Skip to main content

Performance Metrics

This document defines the performance baselines and key metrics for monitoring the reptidex microservices platform.

Overview

All reptidex services expose Prometheus metrics at the /health/metrics endpoint. These metrics are collected by Prometheus, visualized in Grafana, and logs are aggregated in Loki.

Performance Baselines

HTTP Request Latency

Target latency percentiles for all HTTP endpoints:
PercentileTargetAlert Threshold
p50 (median)< 100ms> 200ms
p95< 250ms> 500ms
p99< 500ms> 1000ms
Metric: http_request_duration_seconds Labels: method, endpoint

Database Query Performance

Target latency for database operations:
Query Typep50 Targetp95 TargetAlert Threshold (p95)
Simple SELECT< 10ms< 50ms> 100ms
Complex JOIN< 50ms< 200ms> 500ms
INSERT/UPDATE< 25ms< 100ms> 250ms
Metric: database_query_duration_seconds Labels: query_type

Health Check Performance

Health check endpoints should respond quickly to ensure accurate load balancer routing:
Check TypeTargetAlert Threshold
Basic health (/health)< 5ms> 50ms
Readiness (/health/ready)< 100ms> 500ms
Deep health (/health/deep)< 500ms> 2000ms
Metric: health_check_duration_seconds Labels: check_type, dependency

Resource Utilization

Database Connections

Monitor connection pool usage to prevent exhaustion:
MetricNormal RangeWarningCritical
Active connections< 50% of pool> 70%> 90%
Connection wait time< 10ms> 50ms> 100ms
Metrics:
  • database_connections_total
  • database_connections_in_use

Concurrent Requests

Track concurrent request processing to identify bottlenecks:
ServiceNormal RangeWarningCritical
repti-core< 100> 200> 500
All services< 50> 100> 250
Metric: http_requests_in_progress Labels: method, endpoint

Error Rates

HTTP Error Rates

Target error rates for production services:
Error TypeTarget RateWarningCritical
4xx (Client errors)< 1%> 5%> 10%
5xx (Server errors)< 0.1%> 1%> 5%
Metrics:
  • http_requests_total (label: status_code)
  • errors_total (labels: error_type, endpoint)

Health Check Failures

Services should maintain high availability:
MetricTargetWarning
Health check success rate> 99.9%< 99%
Consecutive failures0> 3
Metrics:
  • health_check_status (1 = healthy, 0 = unhealthy)
  • health_check_failures_total (labels: dependency, error_type)

Business Metrics

User Activity

Track user engagement and system usage:
MetricDescriptionLabels
users_registered_totalTotal users registered-
active_usersCurrently active users-
vivariums_created_totalTotal vivariums created-

Request Throughput

Monitor request volume to understand system load:
ServiceNormal RPSExpected PeakAlert Threshold
repti-core50-200500> 1000
All services20-100200> 500
Metric: http_requests_total (rate function)
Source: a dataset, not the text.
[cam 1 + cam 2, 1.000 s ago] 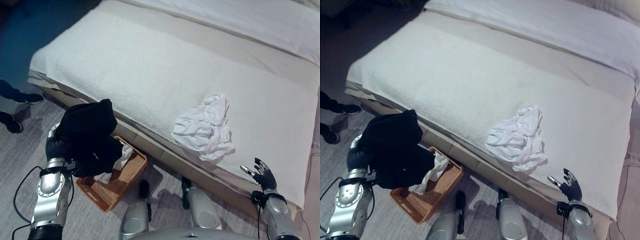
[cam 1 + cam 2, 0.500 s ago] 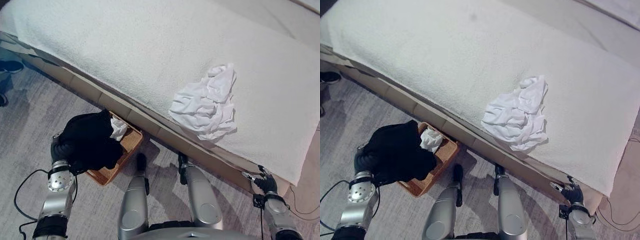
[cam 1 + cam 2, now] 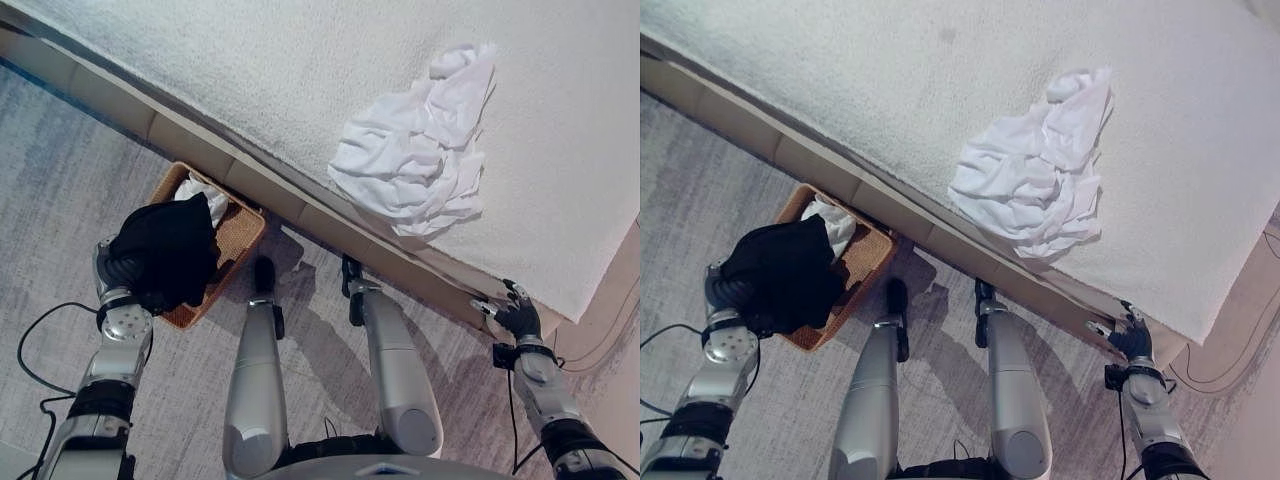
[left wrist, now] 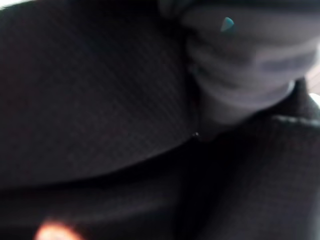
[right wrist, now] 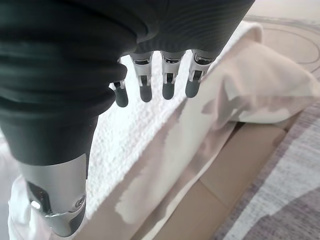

Service-Specific Baselines

repti-core Service

The core service handles authentication, configuration, and system-wide operations: Endpoints:
Endpointp50p95p99
GET /health< 5ms< 10ms< 25ms
GET /health/ready< 50ms< 150ms< 300ms
GET /health/metrics< 25ms< 100ms< 200ms

Monitoring Best Practices

1. Set Up Alerts

Configure Prometheus alerts for:
  • High latency (p95 > threshold for 5 minutes)
  • High error rates (> 5% for 2 minutes)
  • Database connection exhaustion (> 90% for 1 minute)
  • Health check failures (> 3 consecutive failures)

2. Dashboard Organization

Organize Grafana dashboards by:
  • Overview: Key metrics across all services
  • Service-specific: Detailed metrics per microservice
  • Infrastructure: Database, Redis, system resources
  • Business: User activity, feature usage

3. Log Correlation

Use structured logging with consistent fields:
  • request_id: Trace requests across services
  • user_id: Track user-specific operations
  • vivarium_id: Monitor multi-tenant isolation
  • session_id: Understand user sessions

4. Baseline Updates

Review and update baselines:
  • Weekly: Check for performance degradation trends
  • Monthly: Update baselines based on actual usage patterns
  • Quarterly: Reassess thresholds and alert configurations

Metric Labels

Standard Labels

All metrics should include standard labels where applicable:
service="repti-core"
environment="production"
version="1.0.0"

HTTP Metrics Labels

method="GET|POST|PUT|DELETE"
endpoint="/api/v1/resource/{id}"
status_code="200|400|500"

Database Metrics Labels

query_type="select|insert|update|delete"
table="table_name"

Error Metrics Labels

error_type="ValidationError|DatabaseError|AuthenticationError"
endpoint="/api/v1/resource"

Querying Metrics

Common Prometheus Queries

Request rate (requests per second):
rate(http_requests_total[5m])
p95 latency:
histogram_quantile(0.95, rate(http_request_duration_seconds_bucket[5m]))
Error rate percentage:
(rate(http_requests_total{status_code=~"5.."}[5m]) / rate(http_requests_total[5m])) * 100
Database connection utilization:
(database_connections_in_use / database_connections_total) * 100

Troubleshooting Performance Issues

High Latency

  1. Check database query performance
  2. Review concurrent request count
  3. Examine database connection pool
  4. Check for external service dependencies
  5. Review application logs for errors

High Error Rate

  1. Check application logs with error filters
  2. Review recent deployments
  3. Verify database connectivity
  4. Check dependency health
  5. Review authentication/authorization issues

Resource Exhaustion

  1. Monitor database connection pool
  2. Check memory usage
  3. Review request queue depth
  4. Examine slow query logs
  5. Check for connection leaks